Many in the industry have said the rules, particularly the formulas used to determine how much capital to hold for riskier assets, are much too complicated. Some regulators have proposed exempting smaller banks from that portion of the rules, while others have suggested throwing out the rules entirely in favor of a simpler plan.
A bipartisan group of 53 lawmakers asked regulators in September to consider whether community banks should have to comply with the new standards.
Karen Petrou, managing partner of consulting firm Federal Financial Analytics, said observers expect community banks will have to hold more and higher-quality capital but not follow the same risk-weighting models larger banks will use.
Officials from the three bank regulators will appear before a U.S. Senate committee hearing next week focused on the impact of the proposed rules.

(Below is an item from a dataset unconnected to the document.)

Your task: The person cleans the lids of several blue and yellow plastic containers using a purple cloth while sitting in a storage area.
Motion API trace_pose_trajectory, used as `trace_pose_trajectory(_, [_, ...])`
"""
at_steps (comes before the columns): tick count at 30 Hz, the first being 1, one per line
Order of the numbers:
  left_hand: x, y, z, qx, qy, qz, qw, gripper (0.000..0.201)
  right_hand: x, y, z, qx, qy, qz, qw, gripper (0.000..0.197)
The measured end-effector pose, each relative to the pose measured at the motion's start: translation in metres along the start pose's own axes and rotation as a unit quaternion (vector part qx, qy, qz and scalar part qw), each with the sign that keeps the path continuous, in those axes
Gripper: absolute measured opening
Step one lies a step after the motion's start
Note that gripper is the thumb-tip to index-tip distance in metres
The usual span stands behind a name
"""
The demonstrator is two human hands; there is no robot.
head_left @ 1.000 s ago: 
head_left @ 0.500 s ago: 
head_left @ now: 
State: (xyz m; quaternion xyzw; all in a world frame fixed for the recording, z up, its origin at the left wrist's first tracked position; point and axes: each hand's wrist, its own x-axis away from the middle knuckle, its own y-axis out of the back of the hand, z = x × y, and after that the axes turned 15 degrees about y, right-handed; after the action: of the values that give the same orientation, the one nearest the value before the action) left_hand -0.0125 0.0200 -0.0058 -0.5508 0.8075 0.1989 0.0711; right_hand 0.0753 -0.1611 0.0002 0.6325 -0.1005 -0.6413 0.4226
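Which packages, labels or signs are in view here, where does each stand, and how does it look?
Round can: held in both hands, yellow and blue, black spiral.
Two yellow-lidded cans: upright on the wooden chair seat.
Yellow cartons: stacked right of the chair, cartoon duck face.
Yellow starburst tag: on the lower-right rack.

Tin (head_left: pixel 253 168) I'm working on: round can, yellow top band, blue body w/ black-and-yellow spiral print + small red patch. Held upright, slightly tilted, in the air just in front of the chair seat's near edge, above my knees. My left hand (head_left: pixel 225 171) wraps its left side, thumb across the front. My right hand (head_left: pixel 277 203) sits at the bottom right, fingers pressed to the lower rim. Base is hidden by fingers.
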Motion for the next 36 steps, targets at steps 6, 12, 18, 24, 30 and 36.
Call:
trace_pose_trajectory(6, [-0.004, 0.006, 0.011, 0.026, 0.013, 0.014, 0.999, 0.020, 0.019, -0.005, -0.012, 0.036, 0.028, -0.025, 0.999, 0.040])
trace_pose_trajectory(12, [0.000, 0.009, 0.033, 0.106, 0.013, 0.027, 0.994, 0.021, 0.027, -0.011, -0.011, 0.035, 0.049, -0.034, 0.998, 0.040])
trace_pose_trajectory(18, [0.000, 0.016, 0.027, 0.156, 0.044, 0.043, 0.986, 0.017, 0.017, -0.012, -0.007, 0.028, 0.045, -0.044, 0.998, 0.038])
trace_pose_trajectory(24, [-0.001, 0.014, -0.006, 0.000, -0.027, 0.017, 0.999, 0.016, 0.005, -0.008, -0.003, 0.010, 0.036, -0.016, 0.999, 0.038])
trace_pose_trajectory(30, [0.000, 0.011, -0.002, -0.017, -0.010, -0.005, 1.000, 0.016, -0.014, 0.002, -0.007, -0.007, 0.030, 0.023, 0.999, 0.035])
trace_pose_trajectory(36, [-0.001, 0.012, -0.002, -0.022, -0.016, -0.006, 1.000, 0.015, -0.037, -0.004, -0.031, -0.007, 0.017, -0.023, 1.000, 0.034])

Industry groups also have said the January effective date would not give institutions, especially community banks, enough time to comply with the rules.
Regulators had already extended the comment deadline to give firms more time to determine how the requirements would impact their businesses.
“Even if they published the rule today, there’s no way they could give enough time for anybody to comply for a January 1 deadline,” said Wayne Abernathy, head of regulatory affairs at the American Bankers Association.
“Everybody’s recognizing that this is important stuff, you’ve got to take the time to get it right,” he said.
Implementation of the last set of Basel rules - Basel II - was plagued by delays, especially in the United States, and some observers have worried that the new rules could face the same obstacles.
Petrou said she thinks there is enough support in the United States for tougher capital standards that the Basel III requirements will be implemented in some form.
“I think something like the Basel III rules will go into effect in the United States no matter what, even if the global agreement, which is very fragile, falls apart,” she said.
“There’s not, in my opinion, any chance that this delay means a return to the old rules, it means only that the new ones will be phased in on a somewhat more merciful schedule.”
European banks are even farther away from complying than their U.S. counterparts, prompting speculation that the timetable will have to be eased.
Some international regulators have hinted that pressure or additional punishments could be in store for countries that are “delinquent” in implementing the rules.